まず、ドイツ医学界が「王族」という医療ギルドの頂点に立つ。その次に王族から植民地の管理指導を任された「貴族階級」が東京帝国大学医学部、別名ベルリン大学日本分校なのである。この当時、ドイツ留学は、いわば貴族任命式でもあったわけだ。その下の「騎士階層」となるのが軍医と帝大医学部の研究者だ。さらに帝大以外の医学部を卒業した一般開業医が「市民」階層を形成し、その下に「邪教徒」「異端」である漢方、鍼灸、政体などが「奴隷階層」として組み込まれていった。
もうお分かりだろう。
その医療ギルドの中軸たるドイツ医学界が「脚気」を「伝染病」と認定したのだ。ましてや「麦飯医療」は、奴隷階層たる漢方医の指導から生まれた。いわば奴隷が王様に意見しているようなもの。貴族階層である日本医学界が、とうてい、認めることなど不可能だったのである。
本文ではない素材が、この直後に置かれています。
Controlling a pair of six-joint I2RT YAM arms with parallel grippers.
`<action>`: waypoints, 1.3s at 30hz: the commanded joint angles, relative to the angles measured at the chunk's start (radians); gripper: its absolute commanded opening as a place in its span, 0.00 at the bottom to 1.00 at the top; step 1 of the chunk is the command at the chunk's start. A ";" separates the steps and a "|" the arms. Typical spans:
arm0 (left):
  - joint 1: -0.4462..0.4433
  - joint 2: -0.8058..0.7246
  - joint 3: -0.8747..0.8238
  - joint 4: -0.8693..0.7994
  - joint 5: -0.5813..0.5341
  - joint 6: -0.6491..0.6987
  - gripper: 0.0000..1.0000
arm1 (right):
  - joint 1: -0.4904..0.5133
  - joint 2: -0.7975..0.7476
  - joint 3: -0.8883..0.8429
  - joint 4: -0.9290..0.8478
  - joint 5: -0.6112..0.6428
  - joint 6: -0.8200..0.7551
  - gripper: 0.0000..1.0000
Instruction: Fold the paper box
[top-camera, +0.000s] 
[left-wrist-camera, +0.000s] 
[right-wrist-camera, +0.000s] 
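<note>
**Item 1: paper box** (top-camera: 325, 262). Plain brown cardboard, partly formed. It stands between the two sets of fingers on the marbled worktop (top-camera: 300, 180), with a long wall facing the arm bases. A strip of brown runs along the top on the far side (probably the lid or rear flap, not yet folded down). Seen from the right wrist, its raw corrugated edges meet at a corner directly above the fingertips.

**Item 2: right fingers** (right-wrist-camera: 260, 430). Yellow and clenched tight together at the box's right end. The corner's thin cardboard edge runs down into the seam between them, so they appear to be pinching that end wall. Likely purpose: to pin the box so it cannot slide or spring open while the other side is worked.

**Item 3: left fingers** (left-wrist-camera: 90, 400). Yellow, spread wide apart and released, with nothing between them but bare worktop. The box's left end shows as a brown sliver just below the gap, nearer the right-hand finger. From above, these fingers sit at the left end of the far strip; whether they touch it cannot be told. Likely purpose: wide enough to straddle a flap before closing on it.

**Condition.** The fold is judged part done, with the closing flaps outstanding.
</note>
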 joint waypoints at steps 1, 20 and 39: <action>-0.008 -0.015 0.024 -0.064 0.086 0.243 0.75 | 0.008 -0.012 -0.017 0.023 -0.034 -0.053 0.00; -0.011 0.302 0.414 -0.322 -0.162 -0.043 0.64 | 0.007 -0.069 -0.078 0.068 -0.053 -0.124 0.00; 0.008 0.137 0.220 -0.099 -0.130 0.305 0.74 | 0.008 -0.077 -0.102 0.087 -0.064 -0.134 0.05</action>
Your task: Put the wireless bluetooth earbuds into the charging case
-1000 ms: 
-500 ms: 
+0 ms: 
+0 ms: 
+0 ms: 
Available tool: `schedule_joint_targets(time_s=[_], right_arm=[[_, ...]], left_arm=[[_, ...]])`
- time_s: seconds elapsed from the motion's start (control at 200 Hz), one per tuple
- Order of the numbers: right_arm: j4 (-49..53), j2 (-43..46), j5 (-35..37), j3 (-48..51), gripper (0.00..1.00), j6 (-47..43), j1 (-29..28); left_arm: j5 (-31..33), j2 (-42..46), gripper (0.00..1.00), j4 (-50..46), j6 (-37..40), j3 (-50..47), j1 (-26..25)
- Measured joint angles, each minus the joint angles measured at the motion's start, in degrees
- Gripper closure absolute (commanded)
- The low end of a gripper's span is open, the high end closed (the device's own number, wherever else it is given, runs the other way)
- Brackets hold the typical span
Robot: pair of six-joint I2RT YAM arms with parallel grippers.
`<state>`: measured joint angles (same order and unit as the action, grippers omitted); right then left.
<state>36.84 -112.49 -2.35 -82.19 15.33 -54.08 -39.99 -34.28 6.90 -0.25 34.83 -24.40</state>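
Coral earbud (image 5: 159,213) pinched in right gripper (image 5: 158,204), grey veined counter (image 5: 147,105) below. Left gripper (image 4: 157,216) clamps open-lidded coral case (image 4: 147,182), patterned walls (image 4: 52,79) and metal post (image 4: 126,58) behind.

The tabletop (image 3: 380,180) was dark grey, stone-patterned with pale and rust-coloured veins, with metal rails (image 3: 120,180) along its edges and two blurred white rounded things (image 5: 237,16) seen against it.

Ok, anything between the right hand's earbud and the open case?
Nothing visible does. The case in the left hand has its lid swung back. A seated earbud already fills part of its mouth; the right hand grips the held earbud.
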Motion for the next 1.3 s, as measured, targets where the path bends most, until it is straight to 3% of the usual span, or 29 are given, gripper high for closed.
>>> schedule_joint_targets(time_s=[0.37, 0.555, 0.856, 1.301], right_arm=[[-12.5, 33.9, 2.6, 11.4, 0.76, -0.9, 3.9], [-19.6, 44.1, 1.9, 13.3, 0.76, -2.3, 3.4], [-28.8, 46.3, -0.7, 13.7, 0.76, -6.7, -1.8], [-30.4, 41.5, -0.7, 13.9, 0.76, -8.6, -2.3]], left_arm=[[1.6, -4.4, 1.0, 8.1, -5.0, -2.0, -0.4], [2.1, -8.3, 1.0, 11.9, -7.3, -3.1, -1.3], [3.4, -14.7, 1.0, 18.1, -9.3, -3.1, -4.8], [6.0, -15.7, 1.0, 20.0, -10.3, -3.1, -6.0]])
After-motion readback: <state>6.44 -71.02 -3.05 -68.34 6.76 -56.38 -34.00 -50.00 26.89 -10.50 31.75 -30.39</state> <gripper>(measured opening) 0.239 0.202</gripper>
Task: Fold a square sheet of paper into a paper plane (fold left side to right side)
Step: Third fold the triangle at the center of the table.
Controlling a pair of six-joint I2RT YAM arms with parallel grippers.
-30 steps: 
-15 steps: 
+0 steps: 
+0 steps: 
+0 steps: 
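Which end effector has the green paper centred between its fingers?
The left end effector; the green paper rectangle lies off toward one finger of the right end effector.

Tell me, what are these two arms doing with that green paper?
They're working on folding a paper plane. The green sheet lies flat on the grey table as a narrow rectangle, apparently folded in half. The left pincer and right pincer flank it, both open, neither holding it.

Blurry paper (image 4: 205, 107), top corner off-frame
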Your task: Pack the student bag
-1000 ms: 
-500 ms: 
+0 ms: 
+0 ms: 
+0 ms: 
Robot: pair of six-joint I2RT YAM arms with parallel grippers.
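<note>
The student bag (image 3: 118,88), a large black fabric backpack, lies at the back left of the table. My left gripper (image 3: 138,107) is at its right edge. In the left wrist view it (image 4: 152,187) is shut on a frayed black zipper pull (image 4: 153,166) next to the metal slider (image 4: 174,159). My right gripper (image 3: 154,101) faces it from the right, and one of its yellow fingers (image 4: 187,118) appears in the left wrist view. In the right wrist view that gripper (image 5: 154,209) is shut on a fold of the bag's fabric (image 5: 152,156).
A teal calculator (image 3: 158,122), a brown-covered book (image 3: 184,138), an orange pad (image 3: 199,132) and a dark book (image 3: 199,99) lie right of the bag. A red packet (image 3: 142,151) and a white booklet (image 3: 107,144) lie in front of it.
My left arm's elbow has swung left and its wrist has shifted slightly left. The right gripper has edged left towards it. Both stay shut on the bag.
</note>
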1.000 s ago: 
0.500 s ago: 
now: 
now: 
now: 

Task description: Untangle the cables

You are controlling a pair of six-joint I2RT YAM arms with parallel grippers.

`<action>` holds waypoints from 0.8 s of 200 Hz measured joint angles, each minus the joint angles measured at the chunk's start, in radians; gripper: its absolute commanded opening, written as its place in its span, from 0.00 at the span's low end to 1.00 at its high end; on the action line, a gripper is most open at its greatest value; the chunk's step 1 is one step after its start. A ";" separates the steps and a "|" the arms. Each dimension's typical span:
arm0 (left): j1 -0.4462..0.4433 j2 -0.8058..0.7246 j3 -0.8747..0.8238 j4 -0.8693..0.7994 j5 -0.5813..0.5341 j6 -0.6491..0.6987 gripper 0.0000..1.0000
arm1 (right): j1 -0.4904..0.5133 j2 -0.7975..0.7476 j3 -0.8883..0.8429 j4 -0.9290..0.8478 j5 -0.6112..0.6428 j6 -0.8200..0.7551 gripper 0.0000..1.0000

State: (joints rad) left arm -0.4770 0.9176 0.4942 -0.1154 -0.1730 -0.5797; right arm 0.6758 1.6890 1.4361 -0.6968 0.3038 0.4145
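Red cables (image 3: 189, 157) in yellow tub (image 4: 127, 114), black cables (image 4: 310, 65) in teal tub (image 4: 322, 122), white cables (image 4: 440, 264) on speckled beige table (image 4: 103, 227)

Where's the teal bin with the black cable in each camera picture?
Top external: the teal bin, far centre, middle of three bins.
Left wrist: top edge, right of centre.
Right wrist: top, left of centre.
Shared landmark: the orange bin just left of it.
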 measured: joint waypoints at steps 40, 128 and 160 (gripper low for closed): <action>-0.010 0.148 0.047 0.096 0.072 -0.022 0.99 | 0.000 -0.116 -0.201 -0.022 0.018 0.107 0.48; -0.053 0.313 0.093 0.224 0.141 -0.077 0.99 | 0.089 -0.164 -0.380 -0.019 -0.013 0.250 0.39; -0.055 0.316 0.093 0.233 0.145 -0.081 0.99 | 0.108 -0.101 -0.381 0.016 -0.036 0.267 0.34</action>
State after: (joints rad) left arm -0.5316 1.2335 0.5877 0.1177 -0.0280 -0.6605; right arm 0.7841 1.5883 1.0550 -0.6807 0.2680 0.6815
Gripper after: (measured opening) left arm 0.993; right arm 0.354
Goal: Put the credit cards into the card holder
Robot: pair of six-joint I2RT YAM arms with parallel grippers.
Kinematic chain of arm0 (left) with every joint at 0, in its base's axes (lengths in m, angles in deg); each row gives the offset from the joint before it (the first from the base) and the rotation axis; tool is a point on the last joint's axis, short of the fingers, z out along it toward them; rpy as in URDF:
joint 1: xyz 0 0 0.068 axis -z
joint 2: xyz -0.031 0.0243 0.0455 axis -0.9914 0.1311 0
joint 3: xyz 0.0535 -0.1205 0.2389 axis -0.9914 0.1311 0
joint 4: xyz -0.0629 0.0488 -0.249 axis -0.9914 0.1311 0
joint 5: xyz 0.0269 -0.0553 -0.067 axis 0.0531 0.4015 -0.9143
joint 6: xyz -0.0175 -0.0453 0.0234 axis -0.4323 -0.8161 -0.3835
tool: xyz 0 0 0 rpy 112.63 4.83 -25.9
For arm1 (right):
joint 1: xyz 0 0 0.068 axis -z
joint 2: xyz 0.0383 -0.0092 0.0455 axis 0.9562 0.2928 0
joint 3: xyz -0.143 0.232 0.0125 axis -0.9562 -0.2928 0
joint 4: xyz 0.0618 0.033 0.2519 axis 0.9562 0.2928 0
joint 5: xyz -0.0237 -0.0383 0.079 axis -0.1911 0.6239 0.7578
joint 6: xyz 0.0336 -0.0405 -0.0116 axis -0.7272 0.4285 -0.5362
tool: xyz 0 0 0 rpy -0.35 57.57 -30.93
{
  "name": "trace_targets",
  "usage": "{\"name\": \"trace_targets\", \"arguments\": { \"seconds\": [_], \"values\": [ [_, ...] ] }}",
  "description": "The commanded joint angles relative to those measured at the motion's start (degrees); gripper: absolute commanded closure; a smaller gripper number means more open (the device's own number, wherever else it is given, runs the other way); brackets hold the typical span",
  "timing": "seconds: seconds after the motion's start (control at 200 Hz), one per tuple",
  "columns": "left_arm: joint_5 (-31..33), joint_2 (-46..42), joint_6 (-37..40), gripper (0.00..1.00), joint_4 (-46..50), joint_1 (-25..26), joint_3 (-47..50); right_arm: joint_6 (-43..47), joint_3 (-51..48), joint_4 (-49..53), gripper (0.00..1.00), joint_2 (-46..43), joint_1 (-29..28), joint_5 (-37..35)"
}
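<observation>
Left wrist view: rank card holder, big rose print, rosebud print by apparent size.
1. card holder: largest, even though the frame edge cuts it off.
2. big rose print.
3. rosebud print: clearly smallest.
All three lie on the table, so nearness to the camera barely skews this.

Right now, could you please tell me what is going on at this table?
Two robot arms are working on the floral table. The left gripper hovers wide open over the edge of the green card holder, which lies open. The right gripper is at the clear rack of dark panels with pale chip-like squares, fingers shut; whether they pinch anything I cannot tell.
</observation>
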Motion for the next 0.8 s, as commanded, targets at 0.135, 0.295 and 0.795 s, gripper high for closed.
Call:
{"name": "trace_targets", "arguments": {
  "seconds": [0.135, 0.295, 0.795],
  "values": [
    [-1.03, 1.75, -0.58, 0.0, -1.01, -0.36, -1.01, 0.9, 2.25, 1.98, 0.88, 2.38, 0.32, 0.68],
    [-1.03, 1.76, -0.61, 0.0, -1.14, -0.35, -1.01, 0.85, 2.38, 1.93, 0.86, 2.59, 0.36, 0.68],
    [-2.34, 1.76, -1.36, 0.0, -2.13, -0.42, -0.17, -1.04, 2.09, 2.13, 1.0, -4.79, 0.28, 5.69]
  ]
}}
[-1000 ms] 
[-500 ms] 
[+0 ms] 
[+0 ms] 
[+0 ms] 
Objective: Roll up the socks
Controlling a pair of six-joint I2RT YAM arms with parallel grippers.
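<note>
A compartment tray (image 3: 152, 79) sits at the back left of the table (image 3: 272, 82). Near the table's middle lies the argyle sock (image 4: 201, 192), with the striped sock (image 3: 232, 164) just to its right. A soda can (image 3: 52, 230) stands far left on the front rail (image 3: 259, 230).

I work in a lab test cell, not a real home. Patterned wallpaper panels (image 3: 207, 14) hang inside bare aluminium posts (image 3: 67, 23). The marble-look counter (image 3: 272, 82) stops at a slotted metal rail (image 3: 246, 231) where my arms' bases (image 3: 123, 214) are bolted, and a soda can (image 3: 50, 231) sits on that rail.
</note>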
ちなみに日露戦争の際、日本海軍は海軍軍医の高木兼寛によって水兵に「麦飯」を導入、脚気の根治に成功した。これは日本海軍がイギリス海軍の影響下にあり、あくまでもイギリス海軍による水兵の食事指導という形で導入された。日本の聯合艦隊で脚気が蔓延していたとすればロシアのバルチック艦隊に敗れていたことだろう。脚気対策には麦飯が有効と世界史レベルの勝利で証明されているのに、それでも頑なに否定せざる得ないところに、この「医療ギルド」支配の怖さが窺えよう。